Князь Игорь вернулся в терем поздно, день выдался хлопотный, даже суетной, – то суд рядить пришлось, то в Ратном стане с воеводами и темниками решали, сколько да каких дружин может понадобиться для похода, о котором пока никто, кроме ближников, знать не должен. Долго и горячо спорили, утрясая вопросы. Потом с главным казначеем не менее трудный разговор был. Он, знамо дело, на то и казначей, чтобы княжескую скарбницу в целости держать, да какой же поход без растрат.
– Фу, лепше в седле день пробыть, чем всякие такие дела решать! – облегчённо вздохнул князь у крыльца, передавая стременному поводья.
– Княгиня вернулась после полудня, – доложил теремной охоронец.
«Ага, тоскливо одной в загородном тереме, особенно, когда молодой воевода Свен в походе», – с некоторой издёвкой подумал про себя князь.

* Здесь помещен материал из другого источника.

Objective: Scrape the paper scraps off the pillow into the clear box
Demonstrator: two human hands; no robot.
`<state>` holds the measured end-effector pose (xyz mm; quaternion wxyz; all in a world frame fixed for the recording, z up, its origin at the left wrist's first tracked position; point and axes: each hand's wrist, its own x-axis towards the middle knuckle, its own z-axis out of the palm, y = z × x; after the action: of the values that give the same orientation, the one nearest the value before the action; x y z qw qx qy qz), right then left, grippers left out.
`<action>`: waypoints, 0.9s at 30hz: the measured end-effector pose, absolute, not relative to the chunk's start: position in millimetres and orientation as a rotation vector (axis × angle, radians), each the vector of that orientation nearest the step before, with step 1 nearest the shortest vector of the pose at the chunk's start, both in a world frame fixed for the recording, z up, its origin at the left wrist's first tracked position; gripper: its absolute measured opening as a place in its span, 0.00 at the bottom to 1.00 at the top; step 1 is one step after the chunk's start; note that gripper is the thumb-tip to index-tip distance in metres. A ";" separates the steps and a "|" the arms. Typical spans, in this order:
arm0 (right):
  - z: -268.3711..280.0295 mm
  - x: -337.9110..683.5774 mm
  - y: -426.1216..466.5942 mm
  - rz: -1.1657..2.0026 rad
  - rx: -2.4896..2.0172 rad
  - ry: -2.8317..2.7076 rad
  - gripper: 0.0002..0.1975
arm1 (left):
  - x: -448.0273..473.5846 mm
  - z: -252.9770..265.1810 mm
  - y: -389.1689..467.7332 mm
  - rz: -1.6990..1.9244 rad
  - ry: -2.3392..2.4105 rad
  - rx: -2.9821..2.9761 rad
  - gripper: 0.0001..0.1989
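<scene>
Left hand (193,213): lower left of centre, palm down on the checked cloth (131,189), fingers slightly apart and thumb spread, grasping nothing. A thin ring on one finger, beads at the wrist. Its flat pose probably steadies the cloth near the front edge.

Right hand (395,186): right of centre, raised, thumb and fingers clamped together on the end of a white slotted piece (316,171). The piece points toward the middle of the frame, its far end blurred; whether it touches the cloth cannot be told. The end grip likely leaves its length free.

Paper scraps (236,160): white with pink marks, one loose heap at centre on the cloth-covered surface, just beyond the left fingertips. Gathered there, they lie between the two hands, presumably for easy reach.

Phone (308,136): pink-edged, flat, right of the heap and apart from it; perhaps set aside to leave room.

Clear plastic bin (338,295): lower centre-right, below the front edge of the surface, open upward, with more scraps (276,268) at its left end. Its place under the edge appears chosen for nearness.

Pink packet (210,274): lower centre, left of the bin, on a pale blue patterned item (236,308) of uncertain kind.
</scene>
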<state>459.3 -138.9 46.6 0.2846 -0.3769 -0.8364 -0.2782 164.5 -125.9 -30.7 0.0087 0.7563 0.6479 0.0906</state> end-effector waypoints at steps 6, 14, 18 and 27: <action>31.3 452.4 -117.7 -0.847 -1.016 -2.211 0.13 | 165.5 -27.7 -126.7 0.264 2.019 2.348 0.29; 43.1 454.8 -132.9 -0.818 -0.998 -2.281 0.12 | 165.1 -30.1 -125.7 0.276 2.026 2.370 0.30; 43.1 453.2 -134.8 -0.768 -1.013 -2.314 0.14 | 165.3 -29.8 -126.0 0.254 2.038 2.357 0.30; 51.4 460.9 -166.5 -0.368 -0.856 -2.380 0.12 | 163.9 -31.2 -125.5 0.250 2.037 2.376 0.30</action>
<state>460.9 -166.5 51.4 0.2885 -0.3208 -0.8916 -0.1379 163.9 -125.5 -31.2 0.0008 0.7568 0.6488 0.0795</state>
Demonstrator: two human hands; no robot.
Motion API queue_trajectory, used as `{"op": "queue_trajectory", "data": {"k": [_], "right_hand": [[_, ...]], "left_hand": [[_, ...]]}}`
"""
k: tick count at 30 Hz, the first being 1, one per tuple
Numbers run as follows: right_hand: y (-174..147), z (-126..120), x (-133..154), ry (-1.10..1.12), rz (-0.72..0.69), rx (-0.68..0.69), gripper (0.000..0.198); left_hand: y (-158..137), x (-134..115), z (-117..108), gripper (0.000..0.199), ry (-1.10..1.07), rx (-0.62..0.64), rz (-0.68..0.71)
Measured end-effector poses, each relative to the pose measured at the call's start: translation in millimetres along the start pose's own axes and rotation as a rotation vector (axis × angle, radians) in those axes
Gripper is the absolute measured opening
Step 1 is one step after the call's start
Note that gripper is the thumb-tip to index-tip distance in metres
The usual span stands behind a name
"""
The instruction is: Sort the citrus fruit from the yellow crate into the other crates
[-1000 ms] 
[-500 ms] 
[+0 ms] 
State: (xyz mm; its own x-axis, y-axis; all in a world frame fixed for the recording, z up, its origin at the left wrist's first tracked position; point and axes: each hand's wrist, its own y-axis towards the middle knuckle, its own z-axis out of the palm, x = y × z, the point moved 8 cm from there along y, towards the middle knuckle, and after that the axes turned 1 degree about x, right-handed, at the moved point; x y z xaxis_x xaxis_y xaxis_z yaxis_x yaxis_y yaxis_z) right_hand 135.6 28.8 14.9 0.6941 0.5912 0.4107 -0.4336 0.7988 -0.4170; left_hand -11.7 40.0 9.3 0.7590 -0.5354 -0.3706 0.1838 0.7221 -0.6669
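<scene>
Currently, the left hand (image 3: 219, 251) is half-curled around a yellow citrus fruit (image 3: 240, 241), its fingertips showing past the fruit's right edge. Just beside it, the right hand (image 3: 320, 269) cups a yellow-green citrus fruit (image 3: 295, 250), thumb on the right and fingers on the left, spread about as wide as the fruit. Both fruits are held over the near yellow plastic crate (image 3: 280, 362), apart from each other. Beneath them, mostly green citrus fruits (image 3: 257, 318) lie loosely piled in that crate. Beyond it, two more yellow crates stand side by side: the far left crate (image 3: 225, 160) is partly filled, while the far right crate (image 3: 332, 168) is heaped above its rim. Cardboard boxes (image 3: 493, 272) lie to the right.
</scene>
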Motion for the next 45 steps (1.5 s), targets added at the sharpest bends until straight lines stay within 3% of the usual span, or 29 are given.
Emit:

С годами их свары с Ольгой сами собой притихли, то ли сойдя на нет, то ли затаившись до времени. Но вовсе не оттого, что теперь вся любовь Игоря доставалась жене, напротив, он ещё меньше стал бывать в тереме. Жара сменялась стужей, а потом опять зима менялась с летом местами, всё глубже втягивая князя в текучку повседневных дел и забот. Годы пролетали, что твои перелётные птицы, вроде бы только что из-за виднокрая появилась дружная стая и прозвучал первый крик вожака, а уже глядь – и последняя уставшая птаха замыкает общий строй с другой стороны небесной закраины. Ушёл, как птаха в Ирий, его верный стременной Зимород, перед которым он всегда где-то глубоко в душе ощущал свою вину. Его место занял юный Свен. А вот уже и не стременной он, а бравый да удачливый сотник, потом тысяцкий. И вот недавно попросил княжеского соизволения приструнить непокорных уличей и заставить их дань Киеву платить. Игорь поразмыслил и поручил ему сие нелёгкое дело, ведь уличи своенравны, что конь необъезженный. Сумеет ли Свен его оседлать, как раз дело и покажет. А коли получится, то станет Свенгельд воеводой всей Киевской дружины, а не только Варяжской. Да, летит время, с каждым разом замечаешь, что седина всё больше отбеливает власы, а на челе прибавляются морщины, и хоть не жена он, чтобы лишней морщине печалиться, но всё же…..
Игорь уже не так ревностно относился к своей княгине, а боле предпочитал отдыхать душой и телом, когда того требовала плоть, с жёнами помоложе. Ему казалось, что после такого «отдыха» он и сам словно скидывал лета.
Оттого и просьбу жены выстроить для неё в лесу под Киевом хоромину загородную, уважил. Терем ей каменный поставил, как строят на Заходе и в Византии, гридней и охоронцев дал, сколько требуется. Пусть живёт своей жизнью и командует своей челядью, как ей нравится. Сейчас, вспоминая ту давнюю свару со Старшим из-за Ольги, он только ухмылялся своей былой горячности. «Радоваться надо было, что у неё своё утешение есть, а у меня своё, а не разума от этого лишаться, – запоздало корил себя Игорь. – Одно добре, как рекут волхвы, коли человек в прошлом своём прошибки видит, значит, он мудреет. Выходит, что я не из ума по старости выживаю, а мудрею!» – с внутренней усмешкой успокоил себя князь.